**Problem statement:** Scan the data below for the string "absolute". Show every line where it turns up.

□ □ □ □

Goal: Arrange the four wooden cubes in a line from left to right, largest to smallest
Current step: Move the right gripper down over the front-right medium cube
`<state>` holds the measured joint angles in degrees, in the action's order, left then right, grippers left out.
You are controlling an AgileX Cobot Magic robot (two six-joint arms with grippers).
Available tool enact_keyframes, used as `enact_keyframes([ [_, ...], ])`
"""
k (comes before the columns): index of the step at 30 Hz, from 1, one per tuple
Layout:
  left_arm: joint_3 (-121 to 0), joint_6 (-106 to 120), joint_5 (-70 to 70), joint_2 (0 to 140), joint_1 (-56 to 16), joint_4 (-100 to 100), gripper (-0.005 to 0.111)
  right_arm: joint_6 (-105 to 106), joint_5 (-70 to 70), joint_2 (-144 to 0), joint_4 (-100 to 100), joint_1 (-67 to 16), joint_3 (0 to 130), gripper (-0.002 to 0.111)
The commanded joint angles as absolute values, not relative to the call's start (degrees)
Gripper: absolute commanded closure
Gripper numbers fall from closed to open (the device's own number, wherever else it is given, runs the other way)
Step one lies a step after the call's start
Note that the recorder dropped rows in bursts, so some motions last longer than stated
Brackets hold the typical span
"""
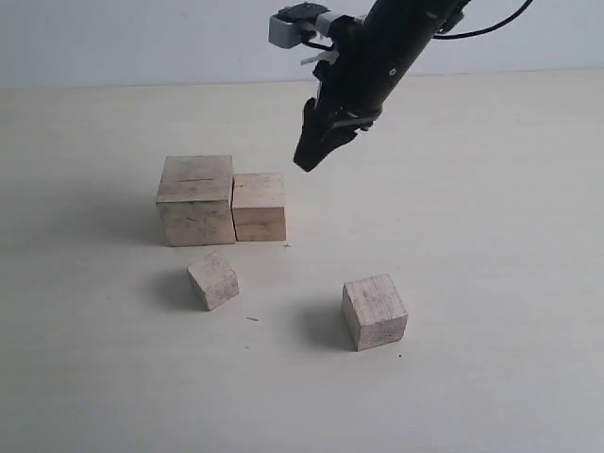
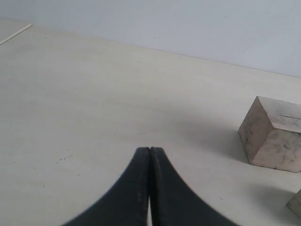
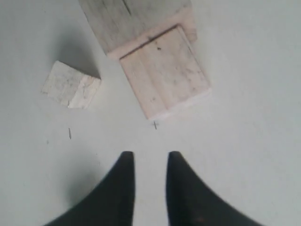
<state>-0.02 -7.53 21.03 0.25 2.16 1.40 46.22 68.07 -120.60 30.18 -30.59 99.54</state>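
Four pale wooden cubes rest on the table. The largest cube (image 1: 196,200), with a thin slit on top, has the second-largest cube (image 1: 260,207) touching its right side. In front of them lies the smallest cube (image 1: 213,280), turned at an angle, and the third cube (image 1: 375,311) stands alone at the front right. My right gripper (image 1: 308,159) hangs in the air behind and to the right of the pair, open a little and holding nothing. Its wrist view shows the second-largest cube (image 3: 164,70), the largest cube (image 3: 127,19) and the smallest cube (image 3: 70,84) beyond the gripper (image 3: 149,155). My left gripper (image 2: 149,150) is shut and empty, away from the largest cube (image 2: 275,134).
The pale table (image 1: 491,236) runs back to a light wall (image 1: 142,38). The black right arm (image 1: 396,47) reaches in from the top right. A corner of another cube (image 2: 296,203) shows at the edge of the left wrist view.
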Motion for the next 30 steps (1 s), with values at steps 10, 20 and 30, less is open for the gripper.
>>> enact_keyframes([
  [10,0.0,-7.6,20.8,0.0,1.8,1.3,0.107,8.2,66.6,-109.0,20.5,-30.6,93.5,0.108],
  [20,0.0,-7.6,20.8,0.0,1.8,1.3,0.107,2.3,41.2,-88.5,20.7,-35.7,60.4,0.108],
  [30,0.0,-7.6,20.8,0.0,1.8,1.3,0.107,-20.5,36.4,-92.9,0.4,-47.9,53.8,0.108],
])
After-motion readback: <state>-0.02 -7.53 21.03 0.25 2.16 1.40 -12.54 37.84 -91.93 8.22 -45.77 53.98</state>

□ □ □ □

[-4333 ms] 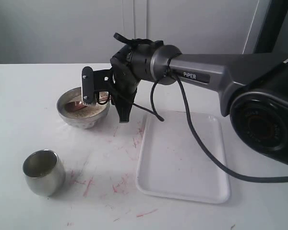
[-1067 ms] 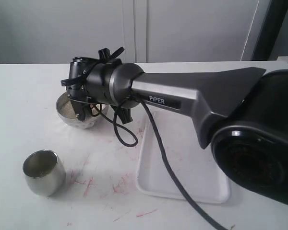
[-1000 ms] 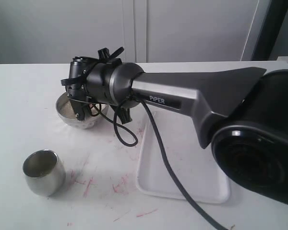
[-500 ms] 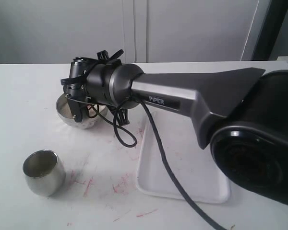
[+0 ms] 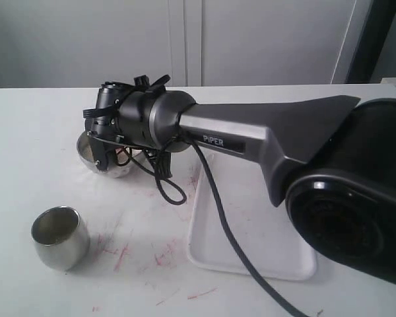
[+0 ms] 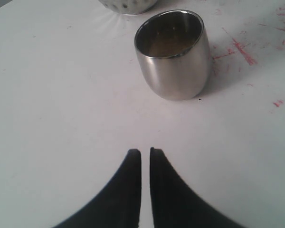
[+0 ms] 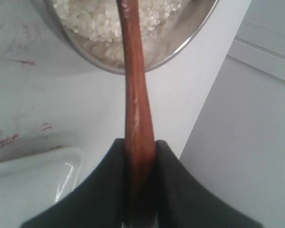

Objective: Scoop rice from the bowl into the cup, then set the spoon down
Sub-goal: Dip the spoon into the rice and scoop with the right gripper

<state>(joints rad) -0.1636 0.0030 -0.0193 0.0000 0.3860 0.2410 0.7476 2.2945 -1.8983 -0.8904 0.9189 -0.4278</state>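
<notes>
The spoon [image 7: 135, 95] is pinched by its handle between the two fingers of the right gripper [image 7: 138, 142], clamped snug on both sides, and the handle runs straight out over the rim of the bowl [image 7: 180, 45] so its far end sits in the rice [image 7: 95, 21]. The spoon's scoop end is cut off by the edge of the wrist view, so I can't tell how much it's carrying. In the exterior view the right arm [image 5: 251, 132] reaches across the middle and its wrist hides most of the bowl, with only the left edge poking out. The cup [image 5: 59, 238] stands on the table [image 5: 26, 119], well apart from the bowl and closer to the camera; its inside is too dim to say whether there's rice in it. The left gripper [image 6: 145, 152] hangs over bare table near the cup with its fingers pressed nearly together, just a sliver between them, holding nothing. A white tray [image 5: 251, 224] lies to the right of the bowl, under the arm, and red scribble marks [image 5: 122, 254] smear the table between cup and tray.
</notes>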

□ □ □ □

**Finished task:**
The commanded joint angles as absolute values, not relative to the call's start (degrees)
Gripper: absolute commanded closure

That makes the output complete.